### AIM OF THE EXERCISE
Go from the first line below to the one with "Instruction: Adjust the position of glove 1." and print each line exactly.
::::
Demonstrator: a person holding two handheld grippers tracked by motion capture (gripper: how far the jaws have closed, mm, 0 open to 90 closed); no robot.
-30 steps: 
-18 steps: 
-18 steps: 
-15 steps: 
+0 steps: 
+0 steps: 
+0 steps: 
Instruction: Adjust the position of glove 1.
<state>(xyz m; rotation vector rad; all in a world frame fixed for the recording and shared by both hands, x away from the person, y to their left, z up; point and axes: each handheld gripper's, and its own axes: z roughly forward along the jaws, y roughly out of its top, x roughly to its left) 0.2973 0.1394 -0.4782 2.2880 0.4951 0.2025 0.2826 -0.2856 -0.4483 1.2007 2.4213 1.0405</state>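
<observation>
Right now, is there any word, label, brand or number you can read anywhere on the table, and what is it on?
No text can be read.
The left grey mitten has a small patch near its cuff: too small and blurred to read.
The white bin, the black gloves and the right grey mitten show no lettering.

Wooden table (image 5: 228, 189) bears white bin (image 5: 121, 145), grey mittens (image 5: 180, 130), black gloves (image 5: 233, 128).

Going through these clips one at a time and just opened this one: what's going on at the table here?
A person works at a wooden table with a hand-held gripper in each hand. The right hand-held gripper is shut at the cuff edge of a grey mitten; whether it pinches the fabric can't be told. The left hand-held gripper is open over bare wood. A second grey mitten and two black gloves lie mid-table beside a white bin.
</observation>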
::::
### EXERCISE RESULT
Demonstrator: a person holding two handheld grippers tracked by motion capture (gripper: how far the jaws have closed, mm, 0 open to 90 closed); no robot.
-30 steps: 
-18 steps: 
-18 steps: 
-15 steps: 
+0 steps: 
+0 steps: 
+0 steps: 
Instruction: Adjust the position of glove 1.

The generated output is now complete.